Perilous Times
Oil soaked Louisiana wetlands may have to be burned to be saved
by Staff Writers
Venice, Louisiana (AFP) May 20, 2010
The thick globs of oil now coating delicate grasses along Louisiana's
fragile coast threaten a slow and painful death for countless
waterfowl, wildlife and their wetland habitat.
Cleaning up the maze of marshes, where there's nothing to stand on and
shallow-bottomed boats are needed to navigated the narrow channels, is
a logistical nightmare.
Unlike a beach or rocky shore, crews can't just drive up with a backhoe
or a mop. And there are plenty of places for frightened wildlife to
hide from rescue workers as the oil slowly smothers them.
Experts say the best options may be to simply leave the oil there or,
if the clumps are too thick, burn it off.
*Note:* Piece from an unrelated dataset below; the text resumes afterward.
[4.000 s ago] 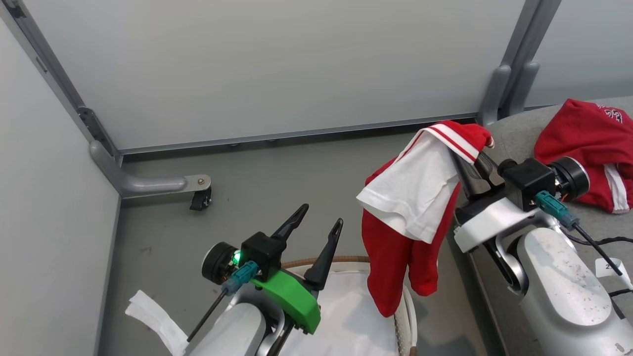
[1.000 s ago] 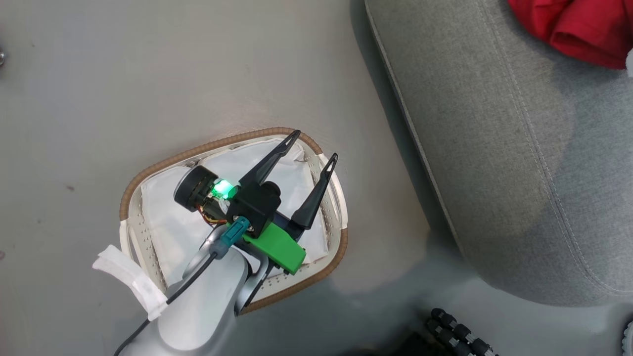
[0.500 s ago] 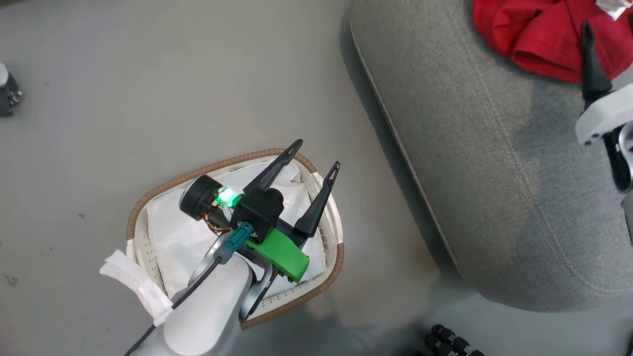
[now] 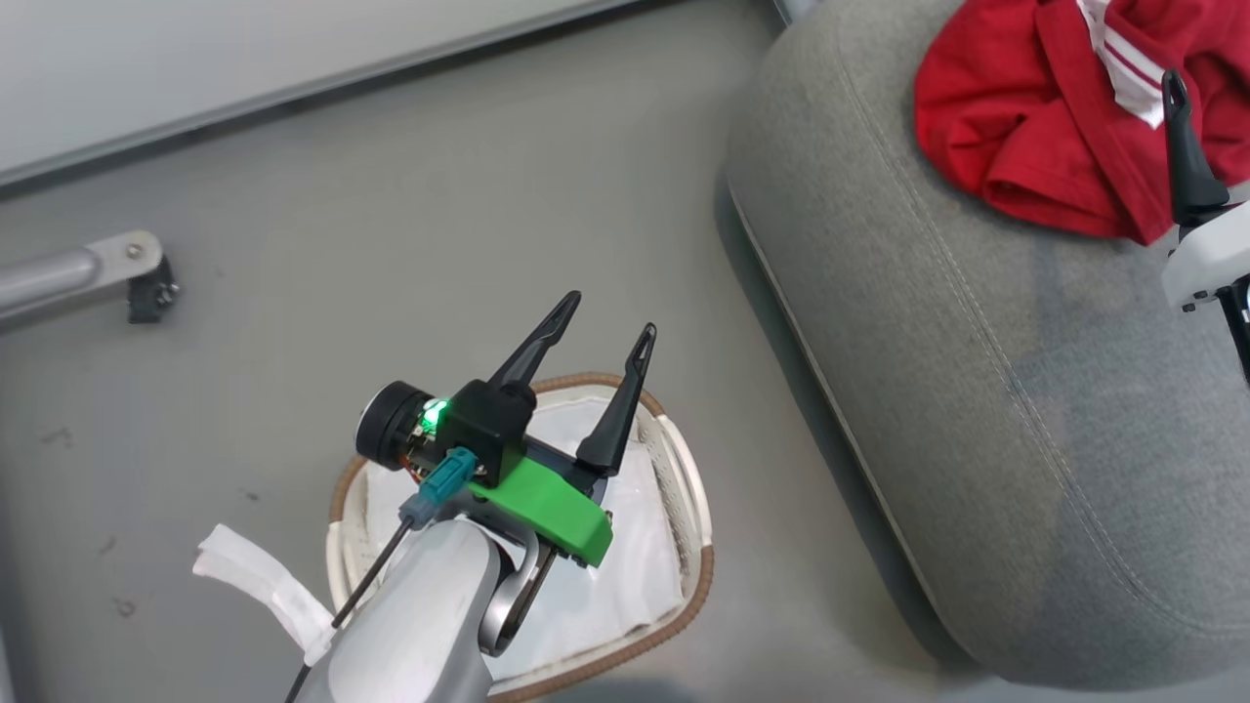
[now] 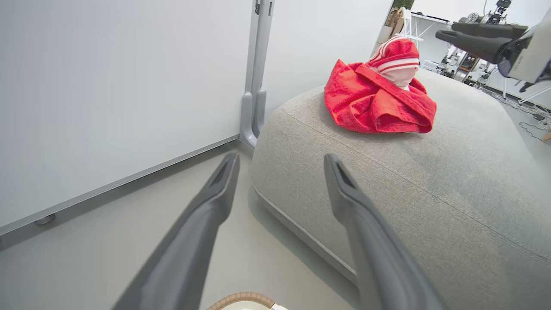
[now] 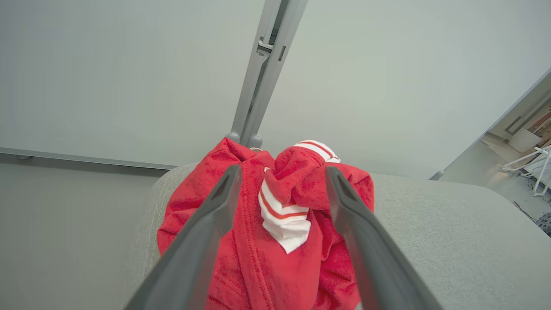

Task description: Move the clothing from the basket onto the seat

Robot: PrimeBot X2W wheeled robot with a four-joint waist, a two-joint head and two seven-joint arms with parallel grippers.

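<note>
The red clothing [image 4: 1035,127] lies bunched on the far corner of the grey seat [image 4: 977,391], white-striped trim on top. My right gripper [image 6: 283,170] is open, its fingers wide apart and just short of the clothing [image 6: 267,241], holding nothing. One of its fingers [image 4: 1182,156] rises at the head view's right edge. The white basket [image 4: 698,586] with the brown rim stands on the floor left of the seat, only its white liner [image 4: 635,576] showing inside. My left gripper [image 4: 607,314] hovers open and empty above the basket. In the left wrist view it [image 5: 282,158] points towards the seat [image 5: 430,193].
A pale partition wall runs along the back, its grey post [image 6: 262,73] standing behind the seat's corner. A metal foot with a caster [image 4: 127,273] juts onto the grey floor at the left. A white strip [image 4: 254,586] hangs from my left forearm.
The right gripper has opened and the striped garment it carried from over the basket now lies on the seat with the other red one. The head camera has shifted. The left arm stays over the basket.
</note>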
"When you start moving all the grasses and marshes around you might
actually cause more damage than letting it biodegrade on its own,"
LuAnn White, director of Tulane University's Center for Applied
Environmental Health, told AFP.
"Exactly what will be done really depends on how much really gets in
there and how much damage is being done and I don't think we know that
yet."
Favorable winds and currents have kept the bulk of a massive oil slick
from reaching the coast in the month since the BP-leased Deepwater
Horizon sank spectacularly some 50 miles (80 kilometers) offshore and
set off one of the worst ecological
disasters in US history.
But with some 49 miles of shoreline now affected, Louisiana Governor
Bobby Jindal said more action must be taken to hold back the black tide.
"This spill fundamentally threatens Louisiana's way of life," Jindal
said after inspecting the thick black oil pushing its way into his
state's fragile wetlands. "The oil is here and the time to act is now."
Jindal is seeking permission from the US Coast Guard to build "sand
booms" to protect barrier islands and has been begging for more boom to
be deployed along the coast.
Officials have already been dropping sandbags and building temporary
dams to protect sensitive areas.
The area houses 40 percent of the nation's wetlands which are a major
stopping point for migratory birds and provides prime breeding grounds
for the fish, shrimp, oysters and crabs that support a 2.4 billion
dollar commercial and recreational fishing industry.
Coast Guard Captain Edwin Stanton downplayed the current impact as
"little" and on a "very small marsh."
"It's not going to kill the marsh for ever," he told AFP.
The coast guard plans to place containment booms in the marsh, use
low-pressure water to flush out the oil and capture the mess using a
skimmer and other equipment.
As a "last ditch effort," the coast guard was considering burning the
affected marshes, Stanton said.
"We've done that before, that's an acceptable tactic to remove oil from
the marsh, but you can only do that once," he said. "So you want to
have a lot of oil before you do it. The marsh grass will regrow."
Local leaders and environmentalists were beginning to despair.
"Twenty-four miles of Plaquemines Parish is destroyed. Everything in it
is dead," Billy Nungesser, head of the parish in southern Louisiana,
told US cable news station MSNBC. "There is no life in that marsh. You
won't clean it up."
"We've been begging BP to step up to the plate," said Nungesser. The
slick is "destroying our marsh, inch by inch," and will keep on coming
ashore for weeks and months, he said.
Greenpeace campaigner Lindsay Allen was equally despondent as she
collected samples from a bayou near Venice, Louisiana where thick brown
oil coated the shells of crabs and the stems of grasses.
"There is no way to cleanup all this mess," she told AFP. "It's too big
of a problem."
A typical recovery rate for oil spills is about 20 percent. Given how
dispersed the oil is in the Gulf most experts expect the recovery rate
on this spill to be far lower.
BP succeeded Thursday in increasing the rate of oil being siphoned from
the burst pipe some 5,000 feet below the surface to 5,000 barrels per
day, but it could be weeks before the leak is finally capped and the
total amount gushing into the sea could be many times that.
"This spill is significant," said Rowan Gould, acting director of the
US Fish and Wildlife Service. "In all likelihood it will affect
wildlife in the Gulf and the North American continent for years."